Your assignment: Only the lines from the one containing "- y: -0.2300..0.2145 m" through the one containing "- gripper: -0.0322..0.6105" should be printed, exactly as they appear below, with both ends included.

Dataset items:
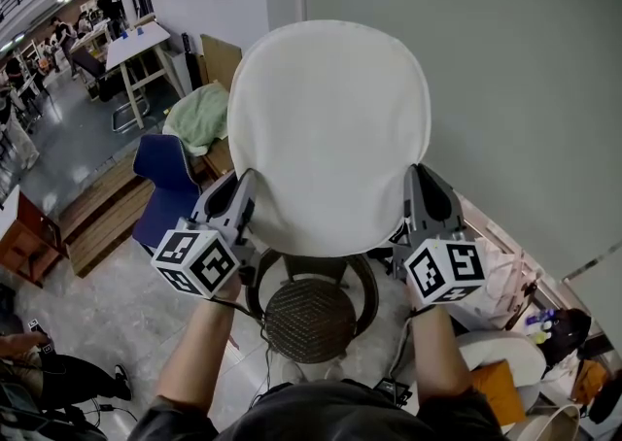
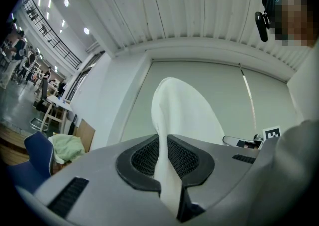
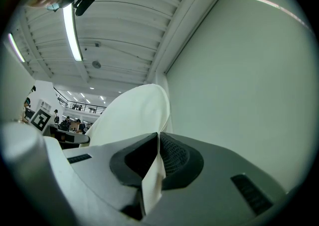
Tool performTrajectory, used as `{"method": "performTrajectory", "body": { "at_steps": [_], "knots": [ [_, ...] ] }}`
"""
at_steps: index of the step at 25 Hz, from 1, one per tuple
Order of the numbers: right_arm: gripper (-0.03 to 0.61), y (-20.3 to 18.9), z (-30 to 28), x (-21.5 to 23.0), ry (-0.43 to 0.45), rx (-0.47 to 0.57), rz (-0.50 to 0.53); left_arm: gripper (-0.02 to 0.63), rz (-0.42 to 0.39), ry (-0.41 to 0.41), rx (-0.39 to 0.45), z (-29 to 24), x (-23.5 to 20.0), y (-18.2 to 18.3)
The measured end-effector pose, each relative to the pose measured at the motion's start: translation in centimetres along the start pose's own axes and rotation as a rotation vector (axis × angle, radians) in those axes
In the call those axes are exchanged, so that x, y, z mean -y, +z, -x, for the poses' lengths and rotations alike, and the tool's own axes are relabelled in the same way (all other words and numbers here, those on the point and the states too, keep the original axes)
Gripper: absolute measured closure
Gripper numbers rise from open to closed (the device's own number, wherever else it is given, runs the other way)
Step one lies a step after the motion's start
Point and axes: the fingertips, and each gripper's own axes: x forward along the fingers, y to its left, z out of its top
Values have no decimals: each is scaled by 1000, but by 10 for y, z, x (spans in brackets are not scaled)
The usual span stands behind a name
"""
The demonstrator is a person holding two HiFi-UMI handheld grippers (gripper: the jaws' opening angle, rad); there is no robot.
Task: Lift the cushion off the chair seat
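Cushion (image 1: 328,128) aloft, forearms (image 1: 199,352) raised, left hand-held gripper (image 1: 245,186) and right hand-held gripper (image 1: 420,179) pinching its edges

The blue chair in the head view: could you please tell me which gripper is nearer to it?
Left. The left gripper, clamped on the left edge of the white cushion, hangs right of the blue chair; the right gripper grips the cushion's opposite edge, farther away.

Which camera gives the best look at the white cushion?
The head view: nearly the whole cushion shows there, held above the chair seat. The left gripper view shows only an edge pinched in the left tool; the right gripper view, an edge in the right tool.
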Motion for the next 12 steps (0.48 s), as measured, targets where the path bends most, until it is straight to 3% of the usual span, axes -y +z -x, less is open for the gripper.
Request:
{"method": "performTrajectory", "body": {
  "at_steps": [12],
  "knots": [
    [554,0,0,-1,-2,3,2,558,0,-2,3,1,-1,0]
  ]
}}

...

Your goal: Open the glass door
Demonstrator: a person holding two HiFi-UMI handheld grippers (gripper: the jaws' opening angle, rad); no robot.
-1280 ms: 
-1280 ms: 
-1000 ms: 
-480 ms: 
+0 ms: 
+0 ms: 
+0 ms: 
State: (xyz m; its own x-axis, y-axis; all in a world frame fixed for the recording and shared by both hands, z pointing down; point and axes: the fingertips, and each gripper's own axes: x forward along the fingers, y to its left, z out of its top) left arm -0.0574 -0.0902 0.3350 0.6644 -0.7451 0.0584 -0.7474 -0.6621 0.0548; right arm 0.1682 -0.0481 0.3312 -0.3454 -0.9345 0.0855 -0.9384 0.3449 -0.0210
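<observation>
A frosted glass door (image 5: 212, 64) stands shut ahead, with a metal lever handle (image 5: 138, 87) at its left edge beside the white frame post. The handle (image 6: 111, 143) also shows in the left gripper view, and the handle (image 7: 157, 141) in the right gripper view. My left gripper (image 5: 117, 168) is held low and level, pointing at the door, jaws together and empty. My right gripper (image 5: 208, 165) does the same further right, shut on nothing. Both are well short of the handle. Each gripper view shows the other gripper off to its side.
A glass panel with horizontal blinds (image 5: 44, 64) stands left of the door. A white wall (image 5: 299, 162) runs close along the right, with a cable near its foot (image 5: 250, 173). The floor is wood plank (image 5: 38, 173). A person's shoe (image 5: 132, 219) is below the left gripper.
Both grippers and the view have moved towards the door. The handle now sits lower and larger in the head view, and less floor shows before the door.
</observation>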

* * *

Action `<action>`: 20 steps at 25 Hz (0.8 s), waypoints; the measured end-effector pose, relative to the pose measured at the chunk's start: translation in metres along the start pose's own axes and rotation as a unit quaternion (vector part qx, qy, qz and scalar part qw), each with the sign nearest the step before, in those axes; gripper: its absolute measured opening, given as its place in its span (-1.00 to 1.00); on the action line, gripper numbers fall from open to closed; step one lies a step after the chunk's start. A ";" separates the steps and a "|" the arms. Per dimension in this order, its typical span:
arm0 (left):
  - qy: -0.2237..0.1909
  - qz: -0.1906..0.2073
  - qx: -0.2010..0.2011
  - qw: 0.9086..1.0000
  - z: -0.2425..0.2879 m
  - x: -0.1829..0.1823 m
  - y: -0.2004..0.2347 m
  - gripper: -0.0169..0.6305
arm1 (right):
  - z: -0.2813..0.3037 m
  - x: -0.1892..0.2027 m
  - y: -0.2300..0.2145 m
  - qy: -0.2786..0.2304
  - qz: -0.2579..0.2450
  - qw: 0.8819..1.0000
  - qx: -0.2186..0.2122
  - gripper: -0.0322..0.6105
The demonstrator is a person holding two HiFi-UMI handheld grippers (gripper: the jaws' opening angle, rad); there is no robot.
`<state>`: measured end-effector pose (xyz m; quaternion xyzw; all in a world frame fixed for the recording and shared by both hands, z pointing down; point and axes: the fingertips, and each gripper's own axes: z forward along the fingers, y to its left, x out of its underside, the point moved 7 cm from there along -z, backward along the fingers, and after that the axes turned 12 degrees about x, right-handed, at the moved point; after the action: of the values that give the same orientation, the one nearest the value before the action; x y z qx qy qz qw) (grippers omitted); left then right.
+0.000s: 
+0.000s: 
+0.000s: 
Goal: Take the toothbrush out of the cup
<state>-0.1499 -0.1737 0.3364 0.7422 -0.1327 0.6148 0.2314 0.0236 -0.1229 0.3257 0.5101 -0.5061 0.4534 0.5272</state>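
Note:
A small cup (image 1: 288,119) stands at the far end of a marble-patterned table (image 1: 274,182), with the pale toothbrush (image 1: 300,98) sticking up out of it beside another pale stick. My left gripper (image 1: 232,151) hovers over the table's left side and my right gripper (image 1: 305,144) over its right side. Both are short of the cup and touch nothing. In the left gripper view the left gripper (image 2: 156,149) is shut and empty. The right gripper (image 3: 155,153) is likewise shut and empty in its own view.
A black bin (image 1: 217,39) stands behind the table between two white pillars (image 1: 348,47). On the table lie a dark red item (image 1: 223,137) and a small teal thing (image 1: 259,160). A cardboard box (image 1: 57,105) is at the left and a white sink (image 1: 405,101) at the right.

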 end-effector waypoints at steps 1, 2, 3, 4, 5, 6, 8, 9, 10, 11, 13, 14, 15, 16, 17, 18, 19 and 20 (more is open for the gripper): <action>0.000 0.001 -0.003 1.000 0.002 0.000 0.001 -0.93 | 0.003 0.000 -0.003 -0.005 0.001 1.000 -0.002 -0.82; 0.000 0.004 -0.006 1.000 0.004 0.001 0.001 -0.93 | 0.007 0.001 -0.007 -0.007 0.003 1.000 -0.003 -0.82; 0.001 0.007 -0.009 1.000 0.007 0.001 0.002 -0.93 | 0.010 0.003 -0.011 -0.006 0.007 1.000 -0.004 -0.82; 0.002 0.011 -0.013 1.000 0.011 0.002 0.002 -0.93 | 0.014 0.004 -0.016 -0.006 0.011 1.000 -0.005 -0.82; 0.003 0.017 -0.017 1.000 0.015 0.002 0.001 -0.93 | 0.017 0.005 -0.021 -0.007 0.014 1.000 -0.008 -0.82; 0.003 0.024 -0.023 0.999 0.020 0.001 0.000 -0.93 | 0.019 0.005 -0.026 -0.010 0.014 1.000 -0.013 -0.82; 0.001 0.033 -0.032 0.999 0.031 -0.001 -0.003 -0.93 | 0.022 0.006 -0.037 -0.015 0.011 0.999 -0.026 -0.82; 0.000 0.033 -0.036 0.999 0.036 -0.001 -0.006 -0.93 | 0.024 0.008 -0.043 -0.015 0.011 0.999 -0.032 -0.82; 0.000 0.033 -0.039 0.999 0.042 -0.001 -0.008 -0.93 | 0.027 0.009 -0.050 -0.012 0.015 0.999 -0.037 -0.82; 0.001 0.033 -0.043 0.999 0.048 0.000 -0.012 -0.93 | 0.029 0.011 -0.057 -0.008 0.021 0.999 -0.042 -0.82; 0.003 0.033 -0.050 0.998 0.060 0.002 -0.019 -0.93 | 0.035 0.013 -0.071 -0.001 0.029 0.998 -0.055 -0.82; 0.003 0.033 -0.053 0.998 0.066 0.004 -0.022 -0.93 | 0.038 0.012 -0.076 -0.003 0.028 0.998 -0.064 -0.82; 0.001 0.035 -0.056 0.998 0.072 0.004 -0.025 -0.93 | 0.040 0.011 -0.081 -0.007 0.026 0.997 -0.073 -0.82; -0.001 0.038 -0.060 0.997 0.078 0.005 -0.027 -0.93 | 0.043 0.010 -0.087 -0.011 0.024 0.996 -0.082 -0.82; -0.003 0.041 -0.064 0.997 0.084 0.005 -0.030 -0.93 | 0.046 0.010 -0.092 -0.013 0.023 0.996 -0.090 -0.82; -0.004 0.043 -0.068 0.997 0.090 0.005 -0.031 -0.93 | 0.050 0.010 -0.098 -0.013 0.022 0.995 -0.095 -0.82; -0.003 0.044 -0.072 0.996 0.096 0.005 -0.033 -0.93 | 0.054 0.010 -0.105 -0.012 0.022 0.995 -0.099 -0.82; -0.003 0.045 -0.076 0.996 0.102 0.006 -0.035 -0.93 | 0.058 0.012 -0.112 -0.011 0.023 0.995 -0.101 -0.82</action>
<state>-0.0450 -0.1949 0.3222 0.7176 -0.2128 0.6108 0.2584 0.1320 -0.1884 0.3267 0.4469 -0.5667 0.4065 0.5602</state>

Expected answer:
  - y: -0.2300..0.2145 m
  - qy: -0.2786..0.2304
  - qz: -0.2579..0.2450
  - qw: 0.8819..1.0000
  - qx: -0.2186..0.2122
  - gripper: -0.0322..0.6105

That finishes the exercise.